▶ _What to produce_:
Would you repeat all of the records underneath, exactly as written?

§ §

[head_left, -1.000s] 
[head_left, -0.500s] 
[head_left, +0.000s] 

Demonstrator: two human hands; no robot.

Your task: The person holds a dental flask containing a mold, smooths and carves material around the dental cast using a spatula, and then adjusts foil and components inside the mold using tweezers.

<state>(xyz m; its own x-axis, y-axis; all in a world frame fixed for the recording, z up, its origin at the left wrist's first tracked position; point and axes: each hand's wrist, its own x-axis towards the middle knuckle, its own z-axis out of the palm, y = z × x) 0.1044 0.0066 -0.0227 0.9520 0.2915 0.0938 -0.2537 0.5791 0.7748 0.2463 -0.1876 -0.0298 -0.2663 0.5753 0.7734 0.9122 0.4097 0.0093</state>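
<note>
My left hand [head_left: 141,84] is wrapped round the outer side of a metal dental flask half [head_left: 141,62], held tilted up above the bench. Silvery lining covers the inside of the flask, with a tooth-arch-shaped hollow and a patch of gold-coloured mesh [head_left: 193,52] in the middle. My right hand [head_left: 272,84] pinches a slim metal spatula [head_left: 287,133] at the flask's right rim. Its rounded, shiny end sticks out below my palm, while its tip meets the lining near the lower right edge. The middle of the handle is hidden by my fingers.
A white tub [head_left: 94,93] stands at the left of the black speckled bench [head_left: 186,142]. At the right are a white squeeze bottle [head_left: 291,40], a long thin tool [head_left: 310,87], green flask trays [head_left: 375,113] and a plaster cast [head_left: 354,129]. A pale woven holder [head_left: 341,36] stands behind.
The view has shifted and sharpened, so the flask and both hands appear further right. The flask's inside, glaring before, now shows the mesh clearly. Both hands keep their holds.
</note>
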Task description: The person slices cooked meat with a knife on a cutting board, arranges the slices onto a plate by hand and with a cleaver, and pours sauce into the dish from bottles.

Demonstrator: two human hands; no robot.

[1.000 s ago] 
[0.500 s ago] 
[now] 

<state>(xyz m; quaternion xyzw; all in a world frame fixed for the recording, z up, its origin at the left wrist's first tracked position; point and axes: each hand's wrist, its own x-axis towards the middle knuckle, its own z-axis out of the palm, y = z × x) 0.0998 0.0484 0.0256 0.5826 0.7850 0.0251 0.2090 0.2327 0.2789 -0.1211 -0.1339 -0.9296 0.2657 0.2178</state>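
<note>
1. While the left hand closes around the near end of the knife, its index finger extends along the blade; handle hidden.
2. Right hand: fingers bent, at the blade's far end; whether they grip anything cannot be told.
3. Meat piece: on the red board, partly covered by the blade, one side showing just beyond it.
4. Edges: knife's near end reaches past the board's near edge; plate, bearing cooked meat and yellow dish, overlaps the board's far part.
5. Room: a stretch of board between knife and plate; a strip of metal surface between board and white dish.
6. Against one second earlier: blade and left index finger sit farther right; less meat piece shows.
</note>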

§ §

▶ _Task output_:
[head_left, -1.000s] 
[head_left, -0.500s] 
[head_left, +0.000s] 

Demonstrator: two human hands; no robot.

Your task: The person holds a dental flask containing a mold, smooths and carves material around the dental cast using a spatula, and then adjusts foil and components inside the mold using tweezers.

<state>(xyz m; its own x-axis, y-axis; all in a world frame fixed for the recording, z up, its origin at the left wrist's first tracked position; point and axes: each hand's wrist, its own x-axis towards the middle knuckle, its own z-axis out of the palm, y = z × x) 0.1044 0.0066 -0.0227 0.9520 0.2915 0.0938 -0.2537 0.5791 0.7748 0.2463 -0.1876 -0.0298 -0.2663 0.5753 0.7734 0.9122 0.4097 0.0093</state>
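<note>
My left hand [head_left: 141,84] is wrapped round the outer side of a metal dental flask half [head_left: 141,62], held tilted up above the bench. Silvery lining covers the inside of the flask, with a tooth-arch-shaped hollow and a patch of gold-coloured mesh [head_left: 193,52] in the middle. My right hand [head_left: 272,84] pinches a slim metal spatula [head_left: 287,133] at the flask's right rim. Its rounded, shiny end sticks out below my palm, while its tip meets the lining near the lower right edge. The middle of the handle is hidden by my fingers.
A white tub [head_left: 94,93] stands at the left of the black speckled bench [head_left: 186,142]. At the right are a white squeeze bottle [head_left: 291,40], a long thin tool [head_left: 310,87], green flask trays [head_left: 375,113] and a plaster cast [head_left: 354,129]. A pale woven holder [head_left: 341,36] stands behind.
The view has shifted and sharpened, so the flask and both hands appear further right. The flask's inside, glaring before, now shows the mesh clearly. Both hands keep their holds.
</note>
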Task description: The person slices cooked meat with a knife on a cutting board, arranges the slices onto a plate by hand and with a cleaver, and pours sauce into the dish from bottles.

Demonstrator: two human hands; no robot.

[1.000 s ago] 
[0.500 s ago] 
[now] 

<state>(xyz m; quaternion xyzw; all in a world frame fixed for the recording, z up, its origin at the left wrist's first tracked position; point and axes: each hand's wrist, its own x-axis towards the middle knuckle, its own z-axis out of the palm, y = z × x) 0.0998 0.0484 0.0256 0.5826 0.7850 0.0251 0.2090 0.2327 0.2789 -0.1211 -0.1339 -0.9296 0.2657 0.2178</state>
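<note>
1. While the left hand closes around the near end of the knife, its index finger extends along the blade; handle hidden.
2. Right hand: fingers bent, at the blade's far end; whether they grip anything cannot be told.
3. Meat piece: on the red board, partly covered by the blade, one side showing just beyond it.
4. Edges: knife's near end reaches past the board's near edge; plate, bearing cooked meat and yellow dish, overlaps the board's far part.
5. Room: a stretch of board between knife and plate; a strip of metal surface between board and white dish.
6. Against one second earlier: blade and left index finger sit farther right; less meat piece shows.
</note>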

No other output belongs with this exercise.